LAUS - das Liegenschaften-Auskunftsystem
Das Projekt LAUS ist ein Stellungnahmeverfahren in der Berliner Senatsverwaltung für
Stadtentwicklung. Es handelt sich dabei um ein in 2003/2004 neu eingeführtes, Intranet-basiertes
EDV-Fachverfahren zur Unterstützung der Verwaltungsabläufe bei der Vorbereitung von
Ausschusssitzungen zur Beschlussfassung für Liegenschaftsverkäufe.
Verfahrensablauf
Die Berliner Liegenschaftsfonds GmbH (LF) ist mit dem Verkauf von Stadteigenen Liegenschaften
beauftragt. Geeignete Objekte werden vom LF als Daten und Anlagen dem Senat für
Stadtverwaltung übergeben. Dort werden die Daten in das LAUS-Verfahren importiert und die
Stellungnehmer zugeordnet, sowie Objekte den nächsten Ausschusssitzungen zugeordnet. Sind
alle Eingangsdaten aufbereitet, werden die Beteiligten per generierter Emails darüber informiert.
Alle Beteiligten haben dann einen freien Zugriff auf die zu beurteilenden Objekte, einschließlich
Anlagen (Dokumente) und Karten (GIS). Terminlich hoch priorisierte Objekte werden entsprechend
gekennzeichnet und hervorgehoben angezeigt. Nach Eingang aller Stellungnahmen/
Kenntnisnahmen wird das Verfahren „geschlossen“ und die Ausschuss-Dokumente, u.a.

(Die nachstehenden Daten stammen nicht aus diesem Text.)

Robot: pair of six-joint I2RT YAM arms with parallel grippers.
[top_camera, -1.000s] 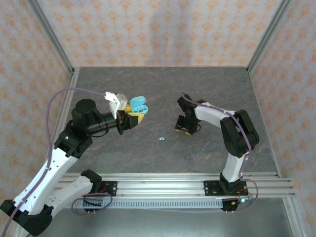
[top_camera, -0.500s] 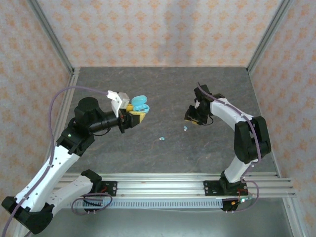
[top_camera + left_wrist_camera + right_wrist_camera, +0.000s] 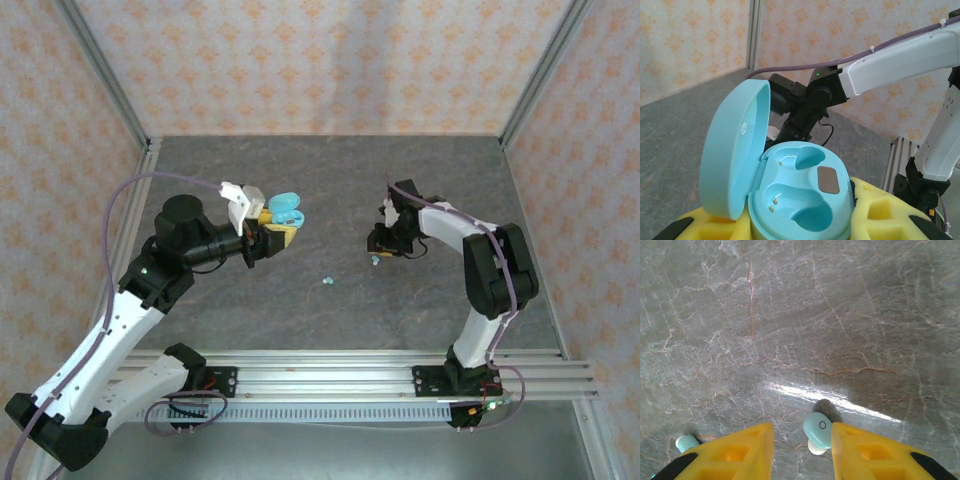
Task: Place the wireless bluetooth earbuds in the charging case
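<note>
1. The left gripper (image 3: 275,238) sits left of center in the top view. It's clamped on the charging case (image 3: 285,208) and holds it up off the tabletop (image 3: 450,180).
2. In the left wrist view the case is smooth, glossy light teal plastic, pill-shaped and rounded all over. It's wedged between chunky yellow foam pads (image 3: 880,212) with square cut-outs.
3. The lid (image 3: 735,150) is flipped open to the left, a shallow dished shell. The base has two curvy molded pockets, both empty, with tiny metal contact pins and a brownish rounded rectangle patch.
4. The right gripper (image 3: 802,450) is down low over the table, right of center in the top view. Its jaws are partly open and not gripping anything yet.
5. A teal earbud (image 3: 818,430) lies on the table in that gap at the bottom of the right wrist view. It's a glossy little bean with a small ring mark and a paler tip, right up against the right-hand pad, with clear space to the other one.
6. A second teal earbud (image 3: 687,442) lies at the lower left of that view, just outside the left-hand pad.
7. The tabletop is grey, marble-looking stone with thin pale and rusty veins and a bright glare streak.
</note>
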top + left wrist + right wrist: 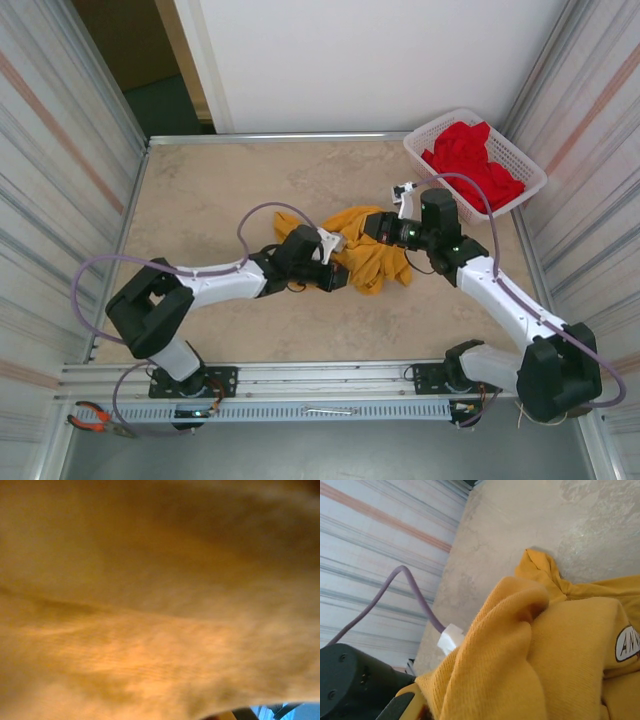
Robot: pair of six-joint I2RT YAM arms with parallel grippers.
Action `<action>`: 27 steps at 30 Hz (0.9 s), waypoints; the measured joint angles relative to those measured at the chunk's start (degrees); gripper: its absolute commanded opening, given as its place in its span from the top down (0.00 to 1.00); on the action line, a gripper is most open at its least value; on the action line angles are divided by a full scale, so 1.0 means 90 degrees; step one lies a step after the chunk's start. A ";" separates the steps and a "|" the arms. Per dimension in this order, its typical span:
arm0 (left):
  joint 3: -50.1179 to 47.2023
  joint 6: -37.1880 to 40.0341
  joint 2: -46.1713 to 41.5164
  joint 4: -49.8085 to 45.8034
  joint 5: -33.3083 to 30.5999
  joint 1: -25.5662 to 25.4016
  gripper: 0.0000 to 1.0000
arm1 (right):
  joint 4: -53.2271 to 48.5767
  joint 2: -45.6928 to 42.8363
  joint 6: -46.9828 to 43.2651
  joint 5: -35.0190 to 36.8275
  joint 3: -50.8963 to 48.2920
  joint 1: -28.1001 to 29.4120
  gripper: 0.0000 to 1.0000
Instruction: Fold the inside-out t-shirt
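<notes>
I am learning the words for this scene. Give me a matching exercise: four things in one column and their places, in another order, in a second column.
Things:
1. t-shirt
2. red garment
3. basket
4. pliers

Places:
A. inside the basket
B. far right corner of the table
C. bunched in the middle of the table, between the arms
D. near left corner, in front of the rail

Pairs: 1-C, 2-A, 3-B, 4-D
</notes>
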 measured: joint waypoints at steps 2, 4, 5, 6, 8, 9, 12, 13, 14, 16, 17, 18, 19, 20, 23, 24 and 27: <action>-0.0010 0.0002 -0.0092 -0.0041 -0.0034 0.0049 0.84 | -0.0012 -0.0066 -0.0002 0.0005 0.0000 0.0000 0.97; -0.0070 0.0039 -0.0379 -0.0138 -0.0085 0.0109 0.77 | -0.0051 -0.0109 -0.0005 0.0005 0.0000 0.0000 0.97; -0.0097 0.0066 -0.0612 -0.0226 -0.0131 0.0151 0.73 | -0.0073 -0.0119 -0.0007 0.0005 0.0000 0.0000 0.97; -0.0109 0.0092 -0.0869 -0.0325 -0.0180 0.0185 0.68 | -0.0100 -0.0119 -0.0010 0.0007 0.0000 0.0000 0.97; -0.0112 0.0143 -0.1467 -0.0437 -0.0313 0.0243 0.62 | -0.0153 -0.0119 -0.0012 0.0007 -0.0002 0.0000 0.97; -0.0109 0.0158 -0.1775 -0.0461 -0.0362 0.0284 0.59 | -0.0158 -0.0119 -0.0012 0.0007 -0.0002 0.0000 0.97; -0.0058 0.0209 -0.2395 -0.0505 -0.0486 0.0420 0.56 | -0.0158 -0.0119 -0.0012 0.0007 -0.0002 0.0000 0.97; -0.0002 0.0214 -0.2460 -0.0522 -0.0495 0.0471 0.56 | -0.0160 -0.0119 -0.0012 0.0007 -0.0002 0.0000 0.97; 0.0095 0.0219 -0.2465 -0.0529 -0.0495 0.0537 0.56 | -0.0165 -0.0119 -0.0012 0.0007 -0.0002 0.0000 0.97; 0.0308 0.0265 -0.2324 -0.0537 -0.0495 0.0627 0.56 | -0.0172 -0.0119 -0.0012 0.0007 -0.0002 0.0000 0.97; 0.0444 0.0289 -0.2193 -0.0549 -0.0491 0.0665 0.56 | -0.0175 -0.0119 -0.0012 0.0007 -0.0002 0.0000 0.97; 0.0576 0.0311 -0.2050 -0.0551 -0.0466 0.0687 0.55 | -0.0175 -0.0119 -0.0012 0.0007 -0.0002 0.0000 0.97; 0.0721 0.0323 -0.1877 -0.0549 -0.0427 0.0690 0.56 | -0.0175 -0.0119 -0.0012 0.0007 -0.0002 0.0000 0.98; 0.0845 0.0340 -0.1710 -0.0542 -0.0367 0.0687 0.55 | -0.0177 -0.0119 -0.0012 0.0007 -0.0002 0.0000 0.98; 0.1056 0.0415 -0.1326 -0.0520 -0.0206 0.0658 0.55 | -0.0202 -0.0119 -0.0012 0.0010 -0.0002 0.0000 0.98; 0.1076 0.0432 -0.1253 -0.0520 -0.0168 0.0648 0.55 | -0.0204 -0.0119 -0.0012 0.0010 -0.0002 0.0000 0.98; 0.1083 0.0457 -0.1090 -0.0517 -0.0075 0.0568 0.54 | -0.0209 -0.0126 -0.0015 0.0015 -0.0002 0.0000 0.98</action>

Tagesordnung und Stellungnahmen, werden gedruckt. Nach der Beschlussfassung verbleibt das
Objekt zu Auskunftszwecken sichtbar, bis es archiviert wird.
Technische Fakten
Die Anwendung läuft mit einer Oracle Datenbank. Über den GIS-Broker der Berliner
Firma SRP GmbH holt man aus den erforderlichen GIS-Anwendungen die benötigten
Kartenobjekte und übergibt sie zur Darstellung und Integration an die SCOPELAND-Applikation.
Es werden Karten der GIS-Anwendungen YADE und ggf. SICAD verwendet, ein Zugriff auf
ARC-INFO-Karten (in Berlin nicht vorhanden) wäre ebenso realisierbar.
Es sind derzeit bis zu 100 Mitarbeiter der Senatsverwaltung in das Verfahren eingebunden.